Just as my generation does not regret the large increase in borrowing in the 1940's to stave off unimaginable disaster, current young people (and their children and grandchildren) would be daft to think that the better path today is to flush what remains of the economy down the toilet. Among other things, doing so would simply accelerate the problem, with mass layoffs building upon mass layoffs.
Today's young people want to graduate into an economy that can actually offer them opportunity, not a repeat of the early 1930's when the government refused to support the economy. Indeed, we need to remember the "double-dip" during the Great Depression, when Franklin Delano Roosevelt himself defaulted into anti-borrowing presumptions and needlessly extended the nation's suffering by trying to balance the budget in 1937.
And what of the other big-ticket item in states' budgets? Both K-12 and higher education hang in the balance, not only with tens of millions of teaching and support jobs on the line but the continuing ability of the nation to educate its young people.
In a recent Verdict column, I recounted an almost poignantly ludicrous moment from a decade ago, when three fiscal conservatives in the U.S. Senate (two Republicans -- including the hapless Susan Collins -- and one conservative Democrat) insisted that the stimulus bill to fight the Great Recession be cut back, all in the name of reducing the debt burden on future generations.
Which funds were cut? Why, education funding, of course. As I put it in my recent column: "[C]onsider the argument here: Debt harms young people, so it is essential that we not spend money on education for young people!"
The only difference today is that McConnell's ill intent is aimed at state governments in general, not specifically at their education funding. But adding one step to the process changes nothing. We would still be saying that, in order not "to borrow money from future generations," we must worsen the education of younger generations immediately. Who thinks that way?
If we do what we need to do -- that is, if the federal government borrows and spends the money necessary to keep the economy alive and to prevent needless cuts at the state and local level -- younger people will find themselves in future years saying, "We have a lot of public debt, more than we would have needed to take on if there had been no pandemic."
Some of those young people might be gulled by future Mitch McConnells into believing that all of that borrowing was somehow avoidable, but most will see it for what it was: the smartest choice available when the other option was to allow people to suffer and to destroy the future growth potential of the economy.

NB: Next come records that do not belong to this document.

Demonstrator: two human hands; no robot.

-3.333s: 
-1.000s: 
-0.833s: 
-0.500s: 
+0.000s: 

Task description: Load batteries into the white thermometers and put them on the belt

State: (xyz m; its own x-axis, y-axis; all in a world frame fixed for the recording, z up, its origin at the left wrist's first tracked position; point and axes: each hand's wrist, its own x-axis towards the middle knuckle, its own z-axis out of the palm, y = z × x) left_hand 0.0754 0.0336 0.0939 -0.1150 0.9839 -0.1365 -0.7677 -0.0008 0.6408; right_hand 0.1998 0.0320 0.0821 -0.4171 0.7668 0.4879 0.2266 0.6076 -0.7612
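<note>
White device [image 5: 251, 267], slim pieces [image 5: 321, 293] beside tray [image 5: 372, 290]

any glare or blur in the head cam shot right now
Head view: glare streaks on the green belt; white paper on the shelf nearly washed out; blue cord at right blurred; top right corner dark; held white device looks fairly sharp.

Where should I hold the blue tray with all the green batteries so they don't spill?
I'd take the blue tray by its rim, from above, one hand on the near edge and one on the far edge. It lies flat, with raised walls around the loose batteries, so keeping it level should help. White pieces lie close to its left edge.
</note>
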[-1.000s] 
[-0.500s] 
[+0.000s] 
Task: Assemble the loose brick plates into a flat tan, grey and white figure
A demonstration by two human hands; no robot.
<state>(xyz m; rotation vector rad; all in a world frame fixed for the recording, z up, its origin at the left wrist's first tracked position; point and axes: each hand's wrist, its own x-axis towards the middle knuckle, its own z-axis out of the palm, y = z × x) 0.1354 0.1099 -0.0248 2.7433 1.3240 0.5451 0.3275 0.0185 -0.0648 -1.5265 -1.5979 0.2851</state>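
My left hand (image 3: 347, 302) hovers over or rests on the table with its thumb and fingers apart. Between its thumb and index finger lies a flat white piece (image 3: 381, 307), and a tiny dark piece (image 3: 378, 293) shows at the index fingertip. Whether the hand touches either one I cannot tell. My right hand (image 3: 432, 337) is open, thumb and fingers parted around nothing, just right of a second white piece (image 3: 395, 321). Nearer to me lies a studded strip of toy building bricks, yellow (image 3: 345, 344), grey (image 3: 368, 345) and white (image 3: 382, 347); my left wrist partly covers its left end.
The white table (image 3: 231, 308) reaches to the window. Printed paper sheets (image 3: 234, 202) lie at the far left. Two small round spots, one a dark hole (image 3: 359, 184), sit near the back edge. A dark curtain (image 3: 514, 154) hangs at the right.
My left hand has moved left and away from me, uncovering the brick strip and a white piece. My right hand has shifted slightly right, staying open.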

Do I wish it had been possible to beat Hitler without more than doubling the national debt? Sure. Do I wish that Hitler had never become a problem in the first place? Yes, that would have been even better. But given the actual choice -- fight (at a high cost) or give in -- I am forever grateful that our parents and grandparents made the right choice. Young people today deserve to be protected from bad decisions, and not taking on the debt that is needed today would the worst decision possible.